La liberté d’expression est un droit fondamental. Lorsqu’elle est mise à mal lors de répressions policières violentes en manifestation, elle est clairement visible : nous avons des images qui nous permettent de les dénoncer. Mais sur les réseaux sociaux, la censure est plus insidieuse. Les preuves, moins spectaculaires. Pourtant elle règne en maîtresse.

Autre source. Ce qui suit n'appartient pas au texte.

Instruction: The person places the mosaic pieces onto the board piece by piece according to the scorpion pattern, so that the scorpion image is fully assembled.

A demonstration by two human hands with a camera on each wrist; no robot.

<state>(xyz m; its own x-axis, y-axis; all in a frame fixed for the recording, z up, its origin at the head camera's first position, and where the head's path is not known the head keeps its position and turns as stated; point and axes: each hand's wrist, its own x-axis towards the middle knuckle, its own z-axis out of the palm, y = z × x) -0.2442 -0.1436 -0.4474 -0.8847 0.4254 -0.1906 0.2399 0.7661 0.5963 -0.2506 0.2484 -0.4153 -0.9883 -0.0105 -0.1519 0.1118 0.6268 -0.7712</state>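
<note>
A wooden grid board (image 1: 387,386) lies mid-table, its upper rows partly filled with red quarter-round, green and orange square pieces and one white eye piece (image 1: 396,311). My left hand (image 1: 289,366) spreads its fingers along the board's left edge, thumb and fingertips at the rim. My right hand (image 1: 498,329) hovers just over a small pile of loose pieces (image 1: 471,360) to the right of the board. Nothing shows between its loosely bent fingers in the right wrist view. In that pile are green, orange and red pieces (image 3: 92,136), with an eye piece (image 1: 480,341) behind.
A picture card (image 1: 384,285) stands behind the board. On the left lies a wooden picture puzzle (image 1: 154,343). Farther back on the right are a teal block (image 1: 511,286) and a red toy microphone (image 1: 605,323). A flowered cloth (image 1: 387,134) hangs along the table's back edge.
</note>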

Il y a deux ans, j’ai commencé à dénoncer les dérives du transactivisme sur Twitter. Je peux témoigner du fait que cette répression est de plus en plus violente. Affirmer que les lesbiennes n’aiment pas les pénis ou que les hommes n’ont rien à faire dans les compétitions sportives des femmes est devenu un acte de bravoure. Je reçois tous les jours des messages de femmes qui me remercient de continuer à parler, parce qu’elles n’osent pas le faire, ou parce qu’elles ont peur de la censure et du harcèlement.

Aujourd’hui, il est devenu impossible de dissocier nos vies réelles de celles que nous menons sur les réseaux sociaux pour une bonne partie de la population. Et si nous ne pouvons pas sereinement critiquer un dogme – qu’il soit politique ou religieux, c’est le signe que la liberté d’expression est en danger et que l’État doit s’en préoccuper.

Le problème dépasse largement mon cas personnel. Au fond, que je perde mon compte Twitter ou pas est un petit mal pour la femme que je suis. Mais que nous ne puissions plus critiquer un dogme et dire des vérités scientifiques est un drame pour l’Humanité.

Ici, je vais utiliser mon droit au blasphème – et je remercie la rédaction de L’Express de ne pas céder aux pressions de la secte transactiviste : les femmes auront des pénis le jour où les poules auront des dents.